Я всегда страстно любил кино, в старшей школе я постоянно смотрел разные фильмы: уже тогда я посещал киноклуб Пазинетти. Особенно меня притягивали и интриговали афиши: помню, какую гамму эмоций я ощутил, увидев одну из них – для фильма «Обезглавленный Иоанн Креститель» с Тото́ в главной роли. А еще – что во время просмотра «Доктора Джекилла» Рубена Мамуляна я так возбудился, что кончил. Я смотрел этот фильм в кинотеатре в Азоло; когда на экране возникла Мириам Хопкинс в прозрачной ночной сорочке и начала раздеваться перед Хайдом, мой член внезапно встал, и я принялся мастурбировать. Это первое отчетливое воспоминание о подобной реакции на кадры из фильма. Еще я завел привычку наклоняться вперед, к сиденьям, которые занимали женщины, и тайком принюхиваться к ним. Я всю жизнь отличался редкой чувствительностью к женскому запаху, он заставлял меня терять голову – особенно когда я, исследуя, прикасался руками к телу молодой продажной девицы.

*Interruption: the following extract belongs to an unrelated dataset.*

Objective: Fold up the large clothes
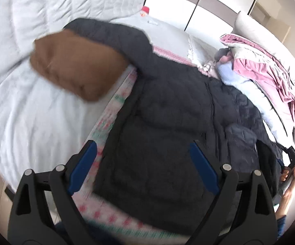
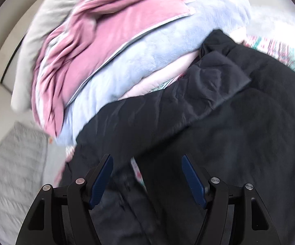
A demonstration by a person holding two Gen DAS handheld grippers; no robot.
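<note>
Currently logged, as I read it off both wrist feeds. Item one: my left gripper (image 1: 143, 151) hung with jaws spread wide apart and nothing clamped between them. Directly beneath and ahead of it lay the dark quilted jacket (image 1: 163, 106), spread flat over a pink-and-green patterned sheet (image 1: 108, 110). Ahead and to its left, a brown sleeve end (image 1: 72, 67) stuck out onto the white duvet (image 1: 25, 102). Item two: my right gripper (image 2: 147, 171) also stood with jaws apart, empty, over the same jacket (image 2: 239, 126), blurred. Ahead and left of it was a heap of pink bedding (image 2: 98, 34) on a pale blue fleece blanket (image 2: 147, 61). Item three: a hand (image 1: 290, 183) at the far right of the left gripper, gripping a black handle.
</note>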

Я загорелся желанием снять фильм с тех пор, как начал смотреть чужие работы. Эта страсть оказалась сильнее всех остальных; к примеру, мне нравилось писать картины, но я никогда не хотел стать живописцем. Родители знали о моем увлечении, хотя мы его не обсуждали. Первые мои опыты – снятые на шестнадцатимиллиметровую пленку – относятся как раз к этому периоду моей жизни. Свой самый первый фильм я снял, пытаясь представить и интерпретировать какое-то стихотворение Жака Превера, уже не помню, какое именно. Потом, всё на той же пленке в шестнадцать миллиметров я снял короткометражку вместе с моим другом-художником Вольфом Канном, ее главным героем стал один сумасшедший, живший на отмели – самой необжитой и дикой части венецианской лагуны. Уже в этой ленте появились обнаженные тела. Я намеревался наложить образы раздетых героев на кадры с туристами на площади Сан-Марко: вот они проходят по площади, а мы созерцаем их с высоты птичьего полета – а точнее, с длины чьего-то члена, показываемого в замедленной съемке.

14«Дело пойдет!» или «Дело пойдет на лад» (фр.) – название популярной патриотической песни эпохи Французской революции, возникшей в 1790 году. Второе название фильма Брасса – «Il fiume della rivolta», то есть «Река (поток) восстания».
15В русском прокате фильм вышел под названием «На вершине мира», что является буквальным, но неверным переводом итальянского выражения in capo al mondo. Само содержание фильма не отвечает этому заголовку, в чем читатель сможет сам убедиться, ознакомившись с главой, которая посвящена его созданию и критической рецепции (прим. перев.).
16Французский поэт Гийом Аполлинер в своей книге «Влюбленные дьяволы» (посмертно издана в 1964 г.), рассуждая о творчестве ранее упомянутого Джорджо Баффо, так отозвался о Венеции: «Баффо повезло жить в его время, ему в принципе повезло: он жил в Венеции, городе-амфибии, влажном городе – женском лоне Европы» (пер. с фр. мой. – М.К.).